Imaginem o desespero do rei. Imaginaram? Imaginaram nada! Davi rasgou as roupas, se jogou no chão, todo mundo no palácio fez o mesmo. Uma cena lamentável. Mas logo chegou Jonadabe, o esperto, para dar a notícia correta:
— Tio, não mataram seus filhos não.
— Como não? Acabaram de me dizer que Absalão matou os irmãos!
— Matou nada!
— Tem certeza, Jonadabe?
— Pois eu não estava lá? Claro que tenho certeza.
— Ah, que beleza! Que beleza! Ouviram? Meus filhos estão vivos! Eu sabia que Absalão não seria capaz de uma crueldade assim, meu filhinho querido.
— Er… Tio?
— Que foi, Jonadabe?
— Não é bem assim.
— Como não é bem assim? Meus filhos não estão vivos?
— Estão…
— Então?
— … Menos um.
— HEIN?
— Pois é. Lembra daquela história de Tamar, do que Amnom fez com ela? Pois é…
— Então Absalão matou Amnom? É isso?
— É.
Enquanto eles falavam, uma das sentinelas veio dizer que os príncipes haviam chegado. Traziam a confirmação da notícia dada por Jonadabe: Amnom estava morto. Os filhos do rei vinham tensos, com medo, de repente todos começaram a chorar. Choravam a morte de Amnom, claro, mas também de alívio por terem escapado das mãos de Absalão. Davi não sabia dessa parte, porém, e começou a chorar também pela morte do filho, no que foi acompanhado pelos funcionários do palácio. Por muito tempo ainda Davi lamentaria a morte de Amnom.
Enquanto tudo isso acontecia, Absalão saiu de Baal-Hazor direto para Gesur, onde se abrigou no palácio do rei Talmai, que vinha a ser seu avô materno.

15 comments

  1. Bom!!!
    Só essa passagem valeu o livro todo.
    A boa vingança é assim mesmo: lenta, bem planejada e incontestável. Teve tempo para arquitetar, deixou o desafeto indefeso e despreparado para a surpresa, e, quando fez, todo mundo sabia o porquê. Esse Absalão era bom…

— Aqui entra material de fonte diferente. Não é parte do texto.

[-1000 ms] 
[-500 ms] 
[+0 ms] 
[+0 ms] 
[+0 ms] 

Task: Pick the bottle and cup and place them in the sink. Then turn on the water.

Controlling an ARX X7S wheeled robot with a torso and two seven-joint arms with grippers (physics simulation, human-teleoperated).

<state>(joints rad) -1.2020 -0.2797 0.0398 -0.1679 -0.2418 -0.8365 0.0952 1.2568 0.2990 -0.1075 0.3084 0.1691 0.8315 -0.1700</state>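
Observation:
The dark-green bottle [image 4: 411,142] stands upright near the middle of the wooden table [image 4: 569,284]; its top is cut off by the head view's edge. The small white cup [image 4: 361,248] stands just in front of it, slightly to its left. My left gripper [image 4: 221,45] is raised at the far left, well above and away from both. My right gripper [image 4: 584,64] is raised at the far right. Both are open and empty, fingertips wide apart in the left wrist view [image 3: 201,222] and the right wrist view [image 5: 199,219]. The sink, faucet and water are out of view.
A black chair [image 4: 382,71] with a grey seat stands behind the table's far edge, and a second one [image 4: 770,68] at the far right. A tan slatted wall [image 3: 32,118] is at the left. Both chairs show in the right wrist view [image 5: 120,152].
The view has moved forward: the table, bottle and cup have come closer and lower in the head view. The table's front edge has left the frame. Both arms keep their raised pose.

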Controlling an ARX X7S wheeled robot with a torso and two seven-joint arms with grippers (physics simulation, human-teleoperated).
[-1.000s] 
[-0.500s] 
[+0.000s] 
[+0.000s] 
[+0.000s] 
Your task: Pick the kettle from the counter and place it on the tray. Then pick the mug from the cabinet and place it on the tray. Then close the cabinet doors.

  2. Tamar= Tá mal. A bíblia é um prato cheio para quem quer saber táticas para se pegar mulher (mesmo esta sendo parente sua ou casada) e como se vingar de alguém – da forma mais dolorosa. Foi o maior capítulo que já li, mas valeu cada linha…
    Sim Edgar… A bíblia é o único livro do mundo que abrange todos os estilos literários. Inclusive erótico – ler Cânticos dos Cânticos.

  3. “Vem ni mim, prechecuda!”
    Muwahahahahahahahahahahahahahahaahahahaha
    *perde o fôlego* retoma o fôlego * ahahah ahahahahahahaahahahahahahahahahahahahahah ahahahahahahahahahahahahahaha… ah *ufa!*

  4. Esse cara,deve ser um professor de teologia do bom…
    em poucas palavras resumiu uma estoria antes muito pouco entendida,gostei da linguagem jovem aplicada no relato não tem como não entender,até o trocadilho ficou bacana “tamar,ta mal”
    e o prechecuda então isso foi ilariante e instrutivo.
    bacana mesmo.

  5. Gostei dos relatos dessa istória,tirando os palavrões,mas foi bakna,deu pra entender.Eu só ñ entendi o seguinte.Sabe-se qts anos Tamar tinha qd esse ft aconteceu?Pq li um fato q diz na bíblia q ela tinha 14 anos qd foi concebida em casamento pra um dos filhos de Judá.E aí?Nessa istória aí ela era virgem.